What Is Horizontal Pod Autoscaler (HPA)?

A Kubernetes cluster is made up of one or more virtual machines called nodes. In Kubernetes, a pod is the smallest resource in the hierarchy and your application containers are deployed as pods. A pod is a logical construct in Kubernetes and requires a node to run, and a node can have one or more pods running inside of it.

Horizontal Pod Autoscaler is a type of autoscaler that can increase or decrease the number of pods in a Deployment, ReplicationController, StatefulSet, or ReplicaSet, usually in response to CPU utilization patterns. This process represents horizontal scaling because it changes the number of instances, not the resources allocated to a given container.

How Does HPA Work and What Are Its Benefits?

By default, HPA scales workloads based on pod metrics like average CPU/memory utilization and average pod utilization. It is also possible to use externally provided or custom metrics. After the initial setup, it can operate automatically — you only need to define the minimum and the maximum number of replicas, as per your requirements or demand. 

The configured HPA controller is responsible for checking metrics and scaling replicas accordingly by adding or removing pods. This scaling occurs automatically, but you can sometimes account for predictable fluctuations in loading requirements. HPA works in a loop by checking, updating, and re-checking metrics.

In the first step of the HPA loop, the controller continuously tracks resource (like CPU, Memory and other custom) utilization via the metrics server. Next, HPA calculates the optimal number of replicas based on the resource requirements. Then, the autoscaler decides whether to scale the application up or down. In the last step of the loop, HPA implements the target number of replicas.
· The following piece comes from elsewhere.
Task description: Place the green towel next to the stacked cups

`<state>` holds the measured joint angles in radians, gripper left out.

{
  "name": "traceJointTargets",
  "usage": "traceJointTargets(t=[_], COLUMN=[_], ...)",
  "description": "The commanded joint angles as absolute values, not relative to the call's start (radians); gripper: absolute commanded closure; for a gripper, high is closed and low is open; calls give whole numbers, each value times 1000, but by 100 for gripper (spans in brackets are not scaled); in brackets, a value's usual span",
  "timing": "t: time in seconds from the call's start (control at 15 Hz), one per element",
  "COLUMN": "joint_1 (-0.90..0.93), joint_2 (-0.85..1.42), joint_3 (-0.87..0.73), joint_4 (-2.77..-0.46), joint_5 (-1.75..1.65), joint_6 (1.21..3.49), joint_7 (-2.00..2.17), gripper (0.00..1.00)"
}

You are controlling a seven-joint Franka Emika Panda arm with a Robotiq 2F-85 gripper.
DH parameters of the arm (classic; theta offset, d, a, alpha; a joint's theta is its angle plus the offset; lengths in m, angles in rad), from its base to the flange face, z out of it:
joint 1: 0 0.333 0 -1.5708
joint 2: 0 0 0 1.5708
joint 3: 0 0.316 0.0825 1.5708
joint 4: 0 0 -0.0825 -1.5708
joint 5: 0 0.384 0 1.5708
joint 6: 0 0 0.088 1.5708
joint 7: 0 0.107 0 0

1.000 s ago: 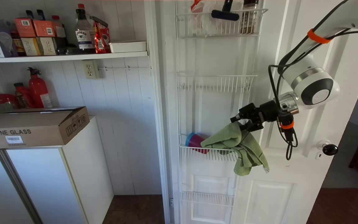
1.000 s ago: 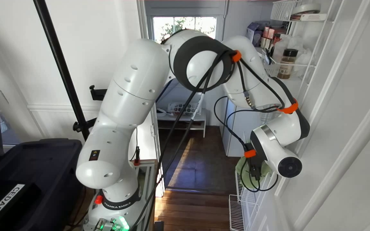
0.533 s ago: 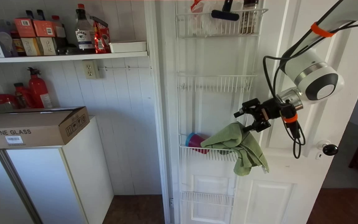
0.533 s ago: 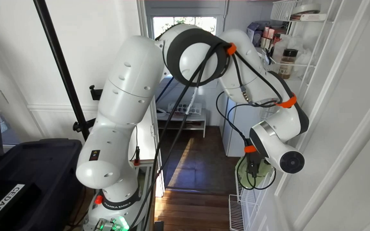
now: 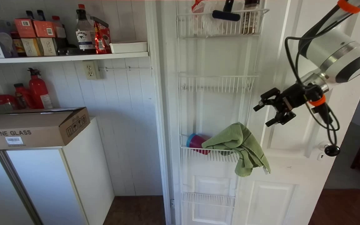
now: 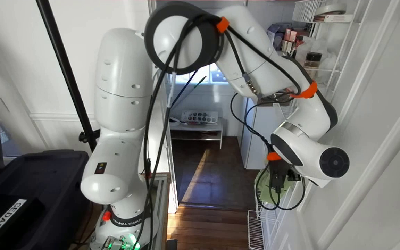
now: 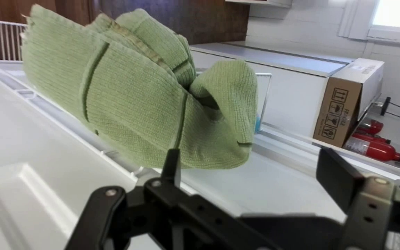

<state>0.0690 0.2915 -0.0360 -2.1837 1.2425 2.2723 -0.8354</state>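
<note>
The green towel [image 5: 245,145] lies bunched in the low wire basket [image 5: 217,155] on the door, with folds hanging over its right front. It also shows in the wrist view [image 7: 134,93], and partly behind the arm in an exterior view [image 6: 264,189]. The stacked cups [image 5: 196,142], blue and purple-pink, lie on their side left of the towel, which covers part of them. Only a blue sliver of the cups [image 7: 257,124] shows in the wrist view. My gripper [image 5: 262,115] is open and empty, up and right of the towel, apart from it; its fingers stand wide apart in the wrist view [image 7: 250,165].
More wire baskets [image 5: 219,83] are above and below on the same door. The door knob [image 5: 332,150] is below the arm. A wine glass box [image 5: 27,131] sits on a white cabinet to the left. Loose cables [image 6: 300,205] hang from the wrist.
My gripper, at the towel a second ago, has opened, let go and moved back up and to the right. The towel stays draped in the basket beside the cups.
</note>
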Motion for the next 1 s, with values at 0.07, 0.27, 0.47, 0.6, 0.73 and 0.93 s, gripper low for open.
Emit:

As HPA is a continuous monitoring process, so this loop repeats as soon as it finishes. The default interval for HPA checks is 30 seconds. Use the --horizontal-pod-autoscaler-sync-period controller manager flag to change the interval value.

The autoscaling/v1 API version of the HPA only supports the average CPU utilization metric. The autoscaling/v2 API version allows scaling according to memory usage, defining custom metrics, and using multiple metrics in a single HPA object.
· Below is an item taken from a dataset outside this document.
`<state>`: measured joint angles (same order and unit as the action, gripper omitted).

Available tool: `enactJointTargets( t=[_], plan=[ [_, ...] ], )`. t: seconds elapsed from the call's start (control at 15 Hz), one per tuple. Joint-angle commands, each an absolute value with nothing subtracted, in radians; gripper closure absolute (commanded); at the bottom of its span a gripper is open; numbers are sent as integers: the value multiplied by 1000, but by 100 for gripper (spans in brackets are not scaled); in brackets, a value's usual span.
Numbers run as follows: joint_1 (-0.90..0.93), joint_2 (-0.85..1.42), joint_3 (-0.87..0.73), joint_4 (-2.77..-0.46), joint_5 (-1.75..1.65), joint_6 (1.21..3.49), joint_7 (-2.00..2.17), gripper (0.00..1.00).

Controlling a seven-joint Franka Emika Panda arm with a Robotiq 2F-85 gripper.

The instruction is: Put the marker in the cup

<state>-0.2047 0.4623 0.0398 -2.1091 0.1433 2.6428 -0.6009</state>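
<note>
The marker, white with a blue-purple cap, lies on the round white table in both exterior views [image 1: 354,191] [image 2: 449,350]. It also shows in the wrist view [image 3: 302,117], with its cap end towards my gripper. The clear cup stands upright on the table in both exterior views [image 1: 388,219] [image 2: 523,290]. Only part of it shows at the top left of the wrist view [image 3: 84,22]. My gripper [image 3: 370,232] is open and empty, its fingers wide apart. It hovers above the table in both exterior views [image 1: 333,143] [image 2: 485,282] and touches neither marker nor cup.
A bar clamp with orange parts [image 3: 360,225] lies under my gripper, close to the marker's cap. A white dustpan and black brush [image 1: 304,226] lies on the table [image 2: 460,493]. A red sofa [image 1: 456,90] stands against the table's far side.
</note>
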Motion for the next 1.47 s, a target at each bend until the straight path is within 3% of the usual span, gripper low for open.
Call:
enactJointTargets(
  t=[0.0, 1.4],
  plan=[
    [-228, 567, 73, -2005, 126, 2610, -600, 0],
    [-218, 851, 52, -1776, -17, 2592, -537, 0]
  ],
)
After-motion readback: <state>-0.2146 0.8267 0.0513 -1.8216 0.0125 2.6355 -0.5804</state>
What Is the Impact of HPA on Kubernetes Resource Costs?

Running multiple workloads on a server instance can be cost-effective but tracking your Kubernetes costs and identifying where you can save is challenging. Autoscaling lets you tightly configure scaling to reduce waste and minimize application running costs.

Application usage often changes over time, requiring more or fewer pod replicas. HPA scales your workloads automatically. It is useful for stateless and stateful applications. Combining HPA with cluster scaling helps reduce costs for workloads with frequent demand changes, decreasing the number of nodes alongside the pods.
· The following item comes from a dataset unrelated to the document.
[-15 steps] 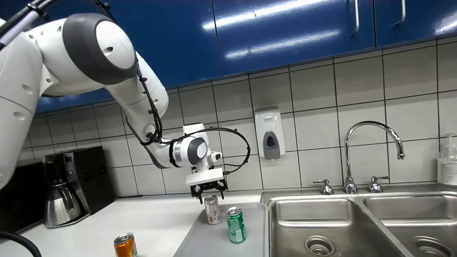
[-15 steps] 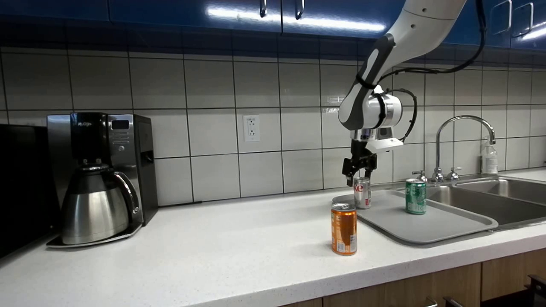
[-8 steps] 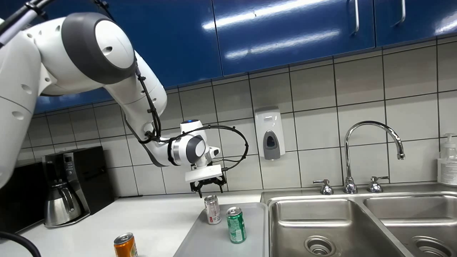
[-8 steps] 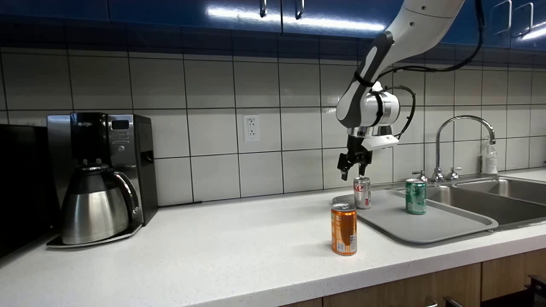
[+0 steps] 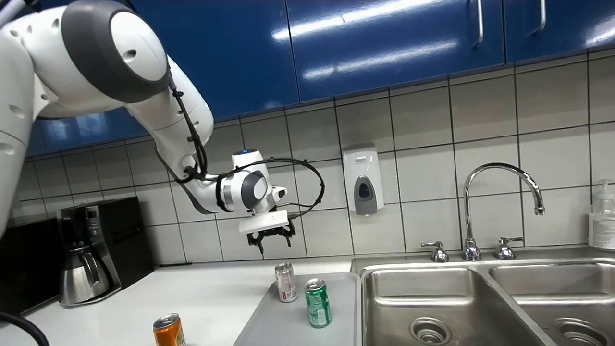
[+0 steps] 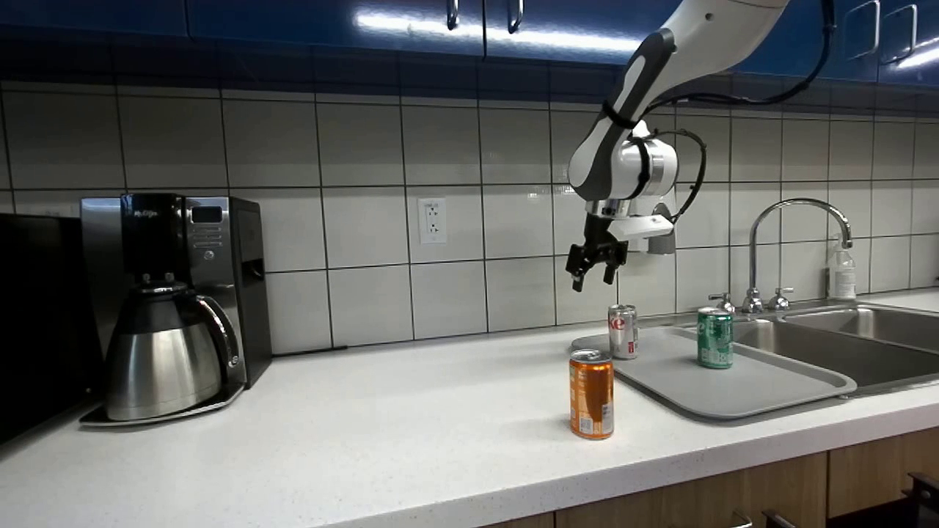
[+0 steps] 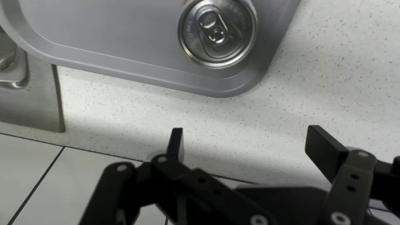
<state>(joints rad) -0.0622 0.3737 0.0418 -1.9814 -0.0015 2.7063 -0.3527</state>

Properly configured, the HPA controller can monitor pods to determine if the number of replicas needs changing. It compares the current value to the target value.

How to Use HPA Metrics

As discussed above, the Horizontal Pod Autoscaler (HPA) enables horizontal scaling of container workloads running in Kubernetes. In order for HPA to work, the Kubernetes cluster needs to have metrics enabled. See how to enable metrics in the Kubernetes metrics server tool.

Kubernetes HPA supports four kinds of metrics:

Resource Metric

Resource metrics refer to CPU and memory utilization of Kubernetes pods against the values provided in the limits and requests of the pod spec. These metrics are natively known to Kubernetes through the metrics server. The values are averaged together before comparing them with the target values. That is, if three replicas are running for your application, the utilization values will be averaged and compared against the CPU and memory requests defined in your deployment spec.

Object Metric

Object metrics describe the information available in a single Kubernetes resource. An example of this would be hits per second for an ingress object.

Pod Metric

Pod metrics (referred to as PodsMetricSource) references pod-based metric information at runtime and can be collected in Kubernetes. An example would be transactions processed per second in a pod. If there are multiple pods for a given PodsMetricSource, the values will be collected and averaged together before being compared against the target threshold values.

External Metrics

External metrics are metrics gathered from sources running outside the scope of a Kubernetes cluster. For example, metrics from Prometheus can be queried for the length of a queue in a cloud messaging service, or QPS from a load balancer running outside of the cluster.

Horizontal Pod Autoscaler API Versions

API version autoscaling/v1 is the stable and default version; this version of API only supports CPU utilization-based autoscaling.

autoscaling/v2 version of the API brings usage of multiple metrics, custom and external metrics support.

You can verify which API versions are supported on your cluster by querying the api-versions. This command lists, all the versions.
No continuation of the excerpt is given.